WASATHA. COM, BANDA ACEH - Forum Jurnalis Lingkungan (FJL)
kembali menggelar diskusi, diskusi FJL berlangsung di warkop Abu Master
Lambhuk, kecamatan Ulee Kareng, Banda aceh, beberapa minggu yang lalu. Diskusi ini membahas tentang perasaan yang dialami warga desa sungai Iyu Aceh Tamiang, provinsi Aceh, yang tergusur oleh perusahaan sawit PT Rapala.
Sri Hariati (47) warga desa perkebunan sungai
Iyu, Aceh Tamiang, masih ingat betul kejadian menyedihkan yang terjadi didesanya.
Kejadian itu masih membekas dihatinya.
Ketika siswa sekolah dasar (SD) Yayasan Gani Mutiara
hendak akan memulai aktivitas belajar, tiba-tiba sebuah unit dam truk muncul
dihalaman sekolah. Beberapa pria keluar dari mobil dan langsung menuju ke ruang
guru, mereka meminta agar pihak sekolah segera mengosongkan seluruh ruangan.
Sejumlah siswa dan guru langsung panik dan
segera keluar dari ruangan. Segala aktivitas pun dihentikan pada hari itu juga.
Sekumpulan pria itu mengaku sebagai perwakilan
perusahaan sawit PT Rapala, mereka juga mengaku bahwa bangunan sekolah tersebut
berada didalam area tanah wilayah hak guna usaha (HGU) perusahaan mereka.
“Para
guru menolak kebijakan pengusuran yang dilakukan oleh PT Rapala,” kata Sri.
“Ketika berdiskusi para guru memohon kepada
pihak perusahaan agar tidak mengusur bagunan sekolah ini, minimal sampai akhir
semester dikarenakan anak-anak masih tetap bersekolah, tetapi mereka tidak mau
mendengarkan,” tutur Sri kepada FJL saat berkunjung
ke Banda Aceh.
Desa sungai Iyu sudah mereka tempati sejak
tahun 1953, jauh sebelum PT Rapala membuka perkebunan disana.
“Pada awalnya sekolah dasar Yayasan Gani
Mutiara hanya beralaskan tanah dan dinding kayu yang dibangun oleh masyarakat secara gotong royong,” kata Sri. “Sekitar 1970-an barulah sekolah dibangun secara permanen oleh perusahaan sawit PT P aneuk atra Gani mutiara sebagai pemegang mandat pengelola lahan,” lanjutnya.

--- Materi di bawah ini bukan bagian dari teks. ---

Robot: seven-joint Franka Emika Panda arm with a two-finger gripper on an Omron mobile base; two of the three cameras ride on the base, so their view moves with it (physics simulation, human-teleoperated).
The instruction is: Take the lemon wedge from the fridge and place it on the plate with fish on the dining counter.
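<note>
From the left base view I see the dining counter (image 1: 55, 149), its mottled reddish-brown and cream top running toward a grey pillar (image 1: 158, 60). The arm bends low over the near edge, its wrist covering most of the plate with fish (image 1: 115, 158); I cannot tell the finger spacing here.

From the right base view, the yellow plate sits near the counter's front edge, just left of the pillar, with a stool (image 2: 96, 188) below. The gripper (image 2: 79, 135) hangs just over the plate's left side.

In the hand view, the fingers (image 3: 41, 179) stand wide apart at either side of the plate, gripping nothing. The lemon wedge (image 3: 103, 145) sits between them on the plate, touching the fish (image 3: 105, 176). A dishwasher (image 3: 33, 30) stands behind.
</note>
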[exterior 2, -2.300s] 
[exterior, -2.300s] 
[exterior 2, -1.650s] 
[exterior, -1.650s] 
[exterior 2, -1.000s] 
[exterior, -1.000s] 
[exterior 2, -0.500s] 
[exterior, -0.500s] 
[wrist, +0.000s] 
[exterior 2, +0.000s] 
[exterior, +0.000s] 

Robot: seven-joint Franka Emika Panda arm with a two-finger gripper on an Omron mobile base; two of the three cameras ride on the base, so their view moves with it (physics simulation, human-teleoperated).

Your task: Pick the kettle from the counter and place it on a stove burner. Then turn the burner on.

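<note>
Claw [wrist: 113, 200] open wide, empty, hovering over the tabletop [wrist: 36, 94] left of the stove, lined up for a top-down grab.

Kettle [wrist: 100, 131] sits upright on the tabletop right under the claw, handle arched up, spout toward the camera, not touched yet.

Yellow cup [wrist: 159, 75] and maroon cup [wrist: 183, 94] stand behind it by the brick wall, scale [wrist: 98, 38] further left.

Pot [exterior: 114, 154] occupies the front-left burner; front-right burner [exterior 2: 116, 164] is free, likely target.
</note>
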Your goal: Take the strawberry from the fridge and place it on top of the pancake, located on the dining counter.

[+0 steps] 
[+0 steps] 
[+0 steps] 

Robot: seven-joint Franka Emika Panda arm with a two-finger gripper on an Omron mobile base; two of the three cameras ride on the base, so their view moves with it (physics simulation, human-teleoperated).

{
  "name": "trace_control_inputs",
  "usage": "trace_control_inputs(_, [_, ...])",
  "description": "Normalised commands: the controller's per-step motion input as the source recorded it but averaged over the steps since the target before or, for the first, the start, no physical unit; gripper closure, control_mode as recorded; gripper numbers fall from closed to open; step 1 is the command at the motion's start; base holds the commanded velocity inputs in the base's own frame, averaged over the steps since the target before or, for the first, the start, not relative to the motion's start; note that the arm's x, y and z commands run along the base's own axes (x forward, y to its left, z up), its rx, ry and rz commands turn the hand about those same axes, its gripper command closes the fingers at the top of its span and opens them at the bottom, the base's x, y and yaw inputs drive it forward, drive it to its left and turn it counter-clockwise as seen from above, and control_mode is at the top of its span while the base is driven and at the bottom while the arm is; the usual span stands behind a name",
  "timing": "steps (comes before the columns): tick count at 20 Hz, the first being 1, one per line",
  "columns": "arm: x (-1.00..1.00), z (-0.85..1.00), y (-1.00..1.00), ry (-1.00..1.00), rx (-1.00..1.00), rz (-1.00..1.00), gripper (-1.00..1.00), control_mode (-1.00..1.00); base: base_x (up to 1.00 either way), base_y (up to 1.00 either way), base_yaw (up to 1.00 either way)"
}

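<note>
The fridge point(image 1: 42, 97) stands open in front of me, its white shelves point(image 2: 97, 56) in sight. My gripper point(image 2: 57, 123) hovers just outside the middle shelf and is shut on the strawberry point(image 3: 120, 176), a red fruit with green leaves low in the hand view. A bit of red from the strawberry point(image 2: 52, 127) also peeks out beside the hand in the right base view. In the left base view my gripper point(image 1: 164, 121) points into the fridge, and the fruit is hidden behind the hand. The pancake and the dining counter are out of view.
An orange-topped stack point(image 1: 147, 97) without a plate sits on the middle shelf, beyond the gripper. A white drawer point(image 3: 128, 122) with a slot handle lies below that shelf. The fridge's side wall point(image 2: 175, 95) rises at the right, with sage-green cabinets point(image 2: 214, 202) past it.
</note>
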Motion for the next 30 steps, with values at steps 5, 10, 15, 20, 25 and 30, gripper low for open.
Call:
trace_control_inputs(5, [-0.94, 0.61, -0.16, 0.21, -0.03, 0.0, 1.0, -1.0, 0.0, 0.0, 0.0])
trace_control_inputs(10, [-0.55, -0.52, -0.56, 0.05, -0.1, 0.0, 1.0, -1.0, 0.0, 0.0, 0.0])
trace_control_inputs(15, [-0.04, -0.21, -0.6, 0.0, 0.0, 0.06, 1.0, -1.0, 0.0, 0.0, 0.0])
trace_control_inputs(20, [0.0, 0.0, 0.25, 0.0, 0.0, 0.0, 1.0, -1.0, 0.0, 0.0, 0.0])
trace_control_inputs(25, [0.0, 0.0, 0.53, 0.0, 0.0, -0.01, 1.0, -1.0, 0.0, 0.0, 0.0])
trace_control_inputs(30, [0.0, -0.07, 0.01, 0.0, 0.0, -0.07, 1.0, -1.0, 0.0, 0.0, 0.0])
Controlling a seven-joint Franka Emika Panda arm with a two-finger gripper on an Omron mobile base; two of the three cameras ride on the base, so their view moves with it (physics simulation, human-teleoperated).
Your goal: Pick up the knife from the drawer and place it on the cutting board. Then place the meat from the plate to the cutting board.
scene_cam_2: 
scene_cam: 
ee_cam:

Desa perkebunan sungai iyu sudah lama ada
sebelum diterbitkan HGU (Hak Guna Usaha) PT P aneuk atra Gani, kemudian diperpanjang pada tahun 1990 dan
selanjutnya beralih ke PT Rapala pada tahun 2018, sejak peralihan itulah warga mulai
diusir oleh perusahaan untuk meninggalkan desa serta mengkosongkan rumah masing-masing.
Beberapa warga tak sanggup dan terpaksa keluar
dari desa. Warga yang keluar itu diiming-imingkan uang senilai Rp. 2,5 juta dan pekerjaan. Mereka diperkerjakan sebagai
buruh harian lepas (BHL) tetapi mereka sudah diberhentikan juga.
“Warga yang dulunya BHL disana sekarang tidak
berkerja lagi. Mereka pulang kampung menumpang tinggal di rumah orang tuanya dan memilih tinggal
diluar desa. Sekarang warga yang masih tinggal didesa keseluruhannya berjumlah
64 KK (Kartu
Keluarga),” kata Sri.
Sri mengaku selama sengketa tanah terjadi,
bila ada warga yang meninggal dunia mereka terpaksa harus menguburkan didesa
tetangga, karena pihak perusahaan tidak mengizinkan untuk menguburkan didesa
sungai Iyu, Aceh tamiang yang mereka tempati saat ini. [Saskia Rammadhani dan Muhammad Khaliq Nasution].